Many articles have pointed this out, but it cannot be stressed enough. Microsoft has enabled many information-gathering metrics deeply embedded into the OS. The terms and conditions notice states:
“Finally, we will access, disclose and preserve personal data, including your content (such as the content of your emails, other private communications or files in private folders), when we have a good faith belief that doing so is necessary to: 1.comply with applicable law or respond to valid legal process, including from law enforcement or other government agencies; 2.protect our customers, for example to prevent spam or attempts to defraud users of the services, or to help prevent the loss of life or serious injury of anyone; 3.operate and maintain the security of our services, including to prevent or stop an attack on our computer systems or networks; or 4.protect the rights or property of Microsoft, including enforcing the terms governing the use of the services – however, if we receive information indicating that someone is using our services to traffic in stolen intellectual or physical property of Microsoft, we will not inspect a customer’s private content ourselves, but we may refer the matter to law enforcement.”
They neglect to add something more nefarious for the future – advertising. Because in each application there is room for ads, especially in Cortina and Edge. Microsoft can use all that metadata and sell it to have the possibility of advertising. You can see the beginnings of it already in the ‘notifications’ window. Previously the notifications window showed only system status. Now it conveniently is hooked to Edge, and displays news stories according to information gathered from your browsing history and possibly from other applications as well. The same applies to the ‘Play and Explore’ block in the Metro screen off the start bar. Can advertising be far behind?
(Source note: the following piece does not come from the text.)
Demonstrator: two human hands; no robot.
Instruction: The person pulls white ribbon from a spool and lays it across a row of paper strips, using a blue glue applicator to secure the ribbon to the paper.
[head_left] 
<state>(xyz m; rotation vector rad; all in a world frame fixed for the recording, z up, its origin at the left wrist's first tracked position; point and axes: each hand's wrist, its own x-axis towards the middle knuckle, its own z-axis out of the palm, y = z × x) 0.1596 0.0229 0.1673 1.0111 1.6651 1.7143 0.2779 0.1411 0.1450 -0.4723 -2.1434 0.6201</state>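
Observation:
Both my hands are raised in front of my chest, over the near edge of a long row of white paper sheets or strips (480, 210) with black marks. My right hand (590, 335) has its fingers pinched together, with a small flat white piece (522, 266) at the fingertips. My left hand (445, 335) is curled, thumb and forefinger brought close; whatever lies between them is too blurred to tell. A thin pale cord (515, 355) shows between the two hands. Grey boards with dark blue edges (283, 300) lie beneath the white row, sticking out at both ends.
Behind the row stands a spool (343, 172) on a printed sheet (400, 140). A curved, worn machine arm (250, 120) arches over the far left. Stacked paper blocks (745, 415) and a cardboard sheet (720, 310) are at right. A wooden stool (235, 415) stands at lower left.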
My suggestion would be to get a free app here that displays the 33 most used ‘spy’ settings and helps you to disable them. Also search online for more settings to disable to minimize the reporting of user metadata to Microsoft.
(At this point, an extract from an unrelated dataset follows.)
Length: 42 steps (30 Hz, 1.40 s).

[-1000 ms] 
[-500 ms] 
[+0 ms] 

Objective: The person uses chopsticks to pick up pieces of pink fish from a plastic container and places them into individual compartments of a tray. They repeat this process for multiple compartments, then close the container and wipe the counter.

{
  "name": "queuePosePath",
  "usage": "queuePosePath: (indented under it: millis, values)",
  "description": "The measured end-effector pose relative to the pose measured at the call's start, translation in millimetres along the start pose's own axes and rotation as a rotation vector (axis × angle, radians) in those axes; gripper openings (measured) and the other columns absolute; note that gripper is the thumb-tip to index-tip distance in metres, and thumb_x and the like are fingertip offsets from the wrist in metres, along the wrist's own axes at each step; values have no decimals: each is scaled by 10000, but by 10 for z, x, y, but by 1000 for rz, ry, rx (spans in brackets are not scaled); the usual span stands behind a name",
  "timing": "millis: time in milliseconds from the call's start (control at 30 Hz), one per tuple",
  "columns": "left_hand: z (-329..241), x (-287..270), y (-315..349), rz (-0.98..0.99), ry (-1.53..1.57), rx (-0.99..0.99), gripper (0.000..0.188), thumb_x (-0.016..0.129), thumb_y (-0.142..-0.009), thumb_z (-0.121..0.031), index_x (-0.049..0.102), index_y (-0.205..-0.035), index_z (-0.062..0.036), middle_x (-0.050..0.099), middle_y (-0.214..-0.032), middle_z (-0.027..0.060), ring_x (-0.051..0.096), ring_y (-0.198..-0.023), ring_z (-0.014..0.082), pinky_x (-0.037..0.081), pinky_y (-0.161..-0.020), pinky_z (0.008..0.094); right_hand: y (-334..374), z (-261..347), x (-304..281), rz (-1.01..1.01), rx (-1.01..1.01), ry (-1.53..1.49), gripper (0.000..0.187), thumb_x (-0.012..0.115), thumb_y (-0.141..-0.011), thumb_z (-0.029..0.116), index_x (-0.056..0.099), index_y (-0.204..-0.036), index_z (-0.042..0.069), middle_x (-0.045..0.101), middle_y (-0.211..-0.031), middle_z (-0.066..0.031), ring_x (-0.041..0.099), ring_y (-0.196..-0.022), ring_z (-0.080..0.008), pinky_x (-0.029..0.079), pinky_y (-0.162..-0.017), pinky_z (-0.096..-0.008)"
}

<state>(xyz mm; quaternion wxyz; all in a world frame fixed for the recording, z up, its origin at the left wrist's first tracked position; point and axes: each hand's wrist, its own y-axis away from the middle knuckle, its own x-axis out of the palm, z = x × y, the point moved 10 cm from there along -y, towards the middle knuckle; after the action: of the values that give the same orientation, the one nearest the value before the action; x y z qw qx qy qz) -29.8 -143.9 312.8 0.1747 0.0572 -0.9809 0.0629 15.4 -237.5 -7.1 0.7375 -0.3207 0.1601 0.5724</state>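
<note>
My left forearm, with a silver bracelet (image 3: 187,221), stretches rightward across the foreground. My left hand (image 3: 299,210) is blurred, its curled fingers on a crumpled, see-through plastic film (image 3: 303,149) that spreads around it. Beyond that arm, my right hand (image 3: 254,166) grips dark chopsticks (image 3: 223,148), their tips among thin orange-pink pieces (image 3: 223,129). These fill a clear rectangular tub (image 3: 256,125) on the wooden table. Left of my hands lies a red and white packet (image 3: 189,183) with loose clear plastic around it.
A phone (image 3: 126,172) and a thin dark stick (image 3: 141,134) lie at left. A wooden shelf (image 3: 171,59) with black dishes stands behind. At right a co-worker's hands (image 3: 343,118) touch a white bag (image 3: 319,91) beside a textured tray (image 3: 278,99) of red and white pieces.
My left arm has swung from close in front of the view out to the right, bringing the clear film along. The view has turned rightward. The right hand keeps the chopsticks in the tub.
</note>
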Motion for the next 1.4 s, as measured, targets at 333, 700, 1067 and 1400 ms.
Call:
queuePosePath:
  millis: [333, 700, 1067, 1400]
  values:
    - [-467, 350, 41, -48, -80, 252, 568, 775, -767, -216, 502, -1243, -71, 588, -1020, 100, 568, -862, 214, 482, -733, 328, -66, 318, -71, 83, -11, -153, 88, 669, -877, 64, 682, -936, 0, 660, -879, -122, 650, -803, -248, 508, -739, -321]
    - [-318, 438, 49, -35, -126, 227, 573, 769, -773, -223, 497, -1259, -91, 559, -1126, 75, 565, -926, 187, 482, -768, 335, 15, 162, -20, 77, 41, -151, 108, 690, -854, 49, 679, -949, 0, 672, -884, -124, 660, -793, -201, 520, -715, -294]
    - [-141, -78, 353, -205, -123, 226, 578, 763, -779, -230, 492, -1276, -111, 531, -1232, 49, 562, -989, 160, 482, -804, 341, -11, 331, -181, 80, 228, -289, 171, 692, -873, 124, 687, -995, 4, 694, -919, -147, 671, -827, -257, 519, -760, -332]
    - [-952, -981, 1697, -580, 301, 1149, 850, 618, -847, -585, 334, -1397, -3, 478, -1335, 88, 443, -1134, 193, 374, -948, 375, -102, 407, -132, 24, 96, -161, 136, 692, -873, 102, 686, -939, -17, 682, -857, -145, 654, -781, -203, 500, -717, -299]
Overall this is a worthy upgrade, but keep one thing in mind: The first version of any OS is bound to have issues. If your internal IT can handle some surprises then I would recommend this to Corporate America. Just make sure to stagger the upgrades – first to test pods, then to power users, and then phase it in to your user base over a period of months. And definitely keep its patches up-to-date, as it looks like any service patches and fixes will arrive that way.
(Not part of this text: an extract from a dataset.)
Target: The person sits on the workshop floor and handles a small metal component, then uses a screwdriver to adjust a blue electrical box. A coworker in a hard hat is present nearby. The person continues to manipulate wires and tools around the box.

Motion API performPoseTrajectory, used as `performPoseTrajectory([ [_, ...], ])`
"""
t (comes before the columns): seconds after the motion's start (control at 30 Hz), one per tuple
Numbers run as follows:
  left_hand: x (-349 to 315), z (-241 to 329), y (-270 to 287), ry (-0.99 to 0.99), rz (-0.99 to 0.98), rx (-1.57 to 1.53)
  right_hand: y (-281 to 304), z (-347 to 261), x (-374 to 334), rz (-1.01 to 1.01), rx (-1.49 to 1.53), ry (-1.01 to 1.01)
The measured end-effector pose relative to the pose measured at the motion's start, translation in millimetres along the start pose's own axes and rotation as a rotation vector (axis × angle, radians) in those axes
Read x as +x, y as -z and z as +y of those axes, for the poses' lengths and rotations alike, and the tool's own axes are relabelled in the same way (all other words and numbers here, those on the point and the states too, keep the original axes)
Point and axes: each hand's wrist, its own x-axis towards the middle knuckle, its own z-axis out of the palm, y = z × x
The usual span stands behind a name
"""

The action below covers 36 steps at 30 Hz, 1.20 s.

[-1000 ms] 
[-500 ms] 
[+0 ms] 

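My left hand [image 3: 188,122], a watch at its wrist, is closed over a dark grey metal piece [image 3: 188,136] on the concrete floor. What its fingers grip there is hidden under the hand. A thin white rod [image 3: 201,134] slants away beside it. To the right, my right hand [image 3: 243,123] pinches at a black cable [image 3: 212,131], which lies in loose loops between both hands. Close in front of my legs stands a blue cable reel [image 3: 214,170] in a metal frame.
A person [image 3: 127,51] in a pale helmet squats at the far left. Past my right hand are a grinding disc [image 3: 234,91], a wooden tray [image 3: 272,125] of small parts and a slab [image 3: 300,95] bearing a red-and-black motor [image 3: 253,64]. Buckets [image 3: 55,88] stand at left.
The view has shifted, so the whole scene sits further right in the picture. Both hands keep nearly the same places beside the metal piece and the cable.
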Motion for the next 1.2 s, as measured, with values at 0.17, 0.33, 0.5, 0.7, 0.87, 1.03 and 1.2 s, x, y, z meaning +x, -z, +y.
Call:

Lastly, be aware that because of the high demand, Microsoft is basically taking reservations to limit the massive hit of all those users requesting the download. Because of that, malware makers have seized upon mankind’s propensity to try to ‘cut in line’. There is a variant of Cryptolocker called ‘CTB-Locker’ that pretends to be a full version upgrade download but in reality is just the variant launcher that encrypts your files. This currently is delivered via email spam, but future variants may come in Spyware. Just remember there are no shortcuts to upgrading.